Here is the key factor to keep in mind today for US Dollar trades:
- US NFP Report: Forex traders will receive the much awaited US NFP report today and get a look at the strength of the US labor market for March. Economists expect the addition of 245,000 jobs for March with an unemployment rate of 5.5%. Forex traders can compare this to February’s report which showed the addition of 295,000 jobs and an unemployment rate of 5.5%. Forex traders should be very careful today as the NFP report is set-up for a sharp disappointment and a headline figure below 200,000 should not be ruled out. On Wednesday the ADP report showed the addition of only 189,000 private sector jobs. This was far below the 225,000 expected. Initial jobless claims as well as continuing claims have been on the rise as well. The possibility of negative revisions for January and February pose an additional threat. The labor force participation rate is expected to remain unchanged at 62.8% which equals a US labor market in dire shape for Americans. The average hourly workweek is also expected to show no change from its 34.6 hours. Forex traders should also look for the relationship between part-time jobs and full-time jobs as a strong headline figure has been misleading forex traders. Average hourly earnings are expected to increase by only 0.2% in March and by 2.0% year-over-year. Forex traders can compare this of February’s increase of 0.1% and annualized increase of 2.0%. The US consumer has not felt any strength from the labor market which explains the contraction in consumer spending. More reason to look at the household survey for a more accurate beat on the health of the US labor market. Last month the household survey showed the addition of only 96,000 jobs and adding the estimate level of 150,000 new eligible workers which enter the labor force ach month the US may have actually added 54,000 unemployed people. This may explain the drop in US economic activity from consumer spending, to durable goods orders and factory orders as well as a weak US housing market.
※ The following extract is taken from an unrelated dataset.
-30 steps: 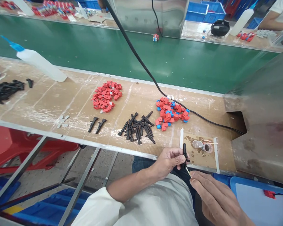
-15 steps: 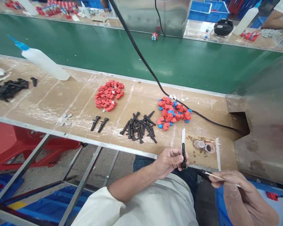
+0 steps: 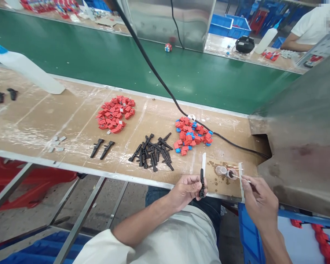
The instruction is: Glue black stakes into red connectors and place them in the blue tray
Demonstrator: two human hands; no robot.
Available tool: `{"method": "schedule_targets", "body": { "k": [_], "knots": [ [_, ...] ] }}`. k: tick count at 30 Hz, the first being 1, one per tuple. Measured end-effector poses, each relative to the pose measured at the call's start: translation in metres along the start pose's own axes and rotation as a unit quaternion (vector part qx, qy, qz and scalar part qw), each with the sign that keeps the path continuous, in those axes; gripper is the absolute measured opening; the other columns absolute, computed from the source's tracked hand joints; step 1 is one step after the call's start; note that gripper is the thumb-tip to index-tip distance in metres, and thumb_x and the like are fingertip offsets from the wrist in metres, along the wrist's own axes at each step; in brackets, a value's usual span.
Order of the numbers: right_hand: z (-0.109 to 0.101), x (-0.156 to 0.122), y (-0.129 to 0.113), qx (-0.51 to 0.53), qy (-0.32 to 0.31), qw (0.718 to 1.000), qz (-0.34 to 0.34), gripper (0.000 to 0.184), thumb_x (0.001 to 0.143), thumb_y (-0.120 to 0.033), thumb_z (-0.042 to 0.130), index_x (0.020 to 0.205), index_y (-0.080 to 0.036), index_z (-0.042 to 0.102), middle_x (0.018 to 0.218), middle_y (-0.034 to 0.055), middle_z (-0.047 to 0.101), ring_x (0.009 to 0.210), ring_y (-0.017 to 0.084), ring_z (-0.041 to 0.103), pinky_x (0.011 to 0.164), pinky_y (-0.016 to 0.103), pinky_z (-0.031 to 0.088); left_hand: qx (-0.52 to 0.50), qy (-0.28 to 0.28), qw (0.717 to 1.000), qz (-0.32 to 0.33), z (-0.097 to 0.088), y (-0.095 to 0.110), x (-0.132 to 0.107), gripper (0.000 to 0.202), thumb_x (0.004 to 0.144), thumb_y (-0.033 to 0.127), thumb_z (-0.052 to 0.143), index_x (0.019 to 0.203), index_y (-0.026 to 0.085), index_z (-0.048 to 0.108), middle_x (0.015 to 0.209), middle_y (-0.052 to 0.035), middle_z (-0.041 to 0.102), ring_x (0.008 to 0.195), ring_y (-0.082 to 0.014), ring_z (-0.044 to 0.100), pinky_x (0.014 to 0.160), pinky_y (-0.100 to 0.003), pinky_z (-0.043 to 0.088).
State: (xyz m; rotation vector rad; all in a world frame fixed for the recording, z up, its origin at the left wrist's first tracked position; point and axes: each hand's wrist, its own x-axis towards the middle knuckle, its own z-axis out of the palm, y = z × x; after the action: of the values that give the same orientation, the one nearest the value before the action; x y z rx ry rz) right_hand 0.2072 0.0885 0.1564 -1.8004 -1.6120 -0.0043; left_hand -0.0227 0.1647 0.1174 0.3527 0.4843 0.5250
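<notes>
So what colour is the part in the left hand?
Black: the part held in the left hand, best seen in the head view.

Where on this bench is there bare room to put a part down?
Widest bare patch: between the white bottle, the red pile and the small grey pieces. A narrower strip runs between that pile and the red-and-blue pile. Crowded: the cups, beside the left hand and right hand.
</notes>
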Motion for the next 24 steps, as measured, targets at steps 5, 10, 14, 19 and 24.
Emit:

Here are the key factors to keep in mind today for Japanese Yen trades:
- Japanese Services/Composite PMI: The Markit/JMMA Composite PMI was reported at 49.4 in March and the Japanese Services PMI at 48.4. Any level below 50.0 shows contraction and this was a strong disappointment as economist were looking for an increase over February’s data which showed a level of 50.0 for the Markit/JMMA Composite PMI and a level of 50.4 for the Services PMI rather than a contraction.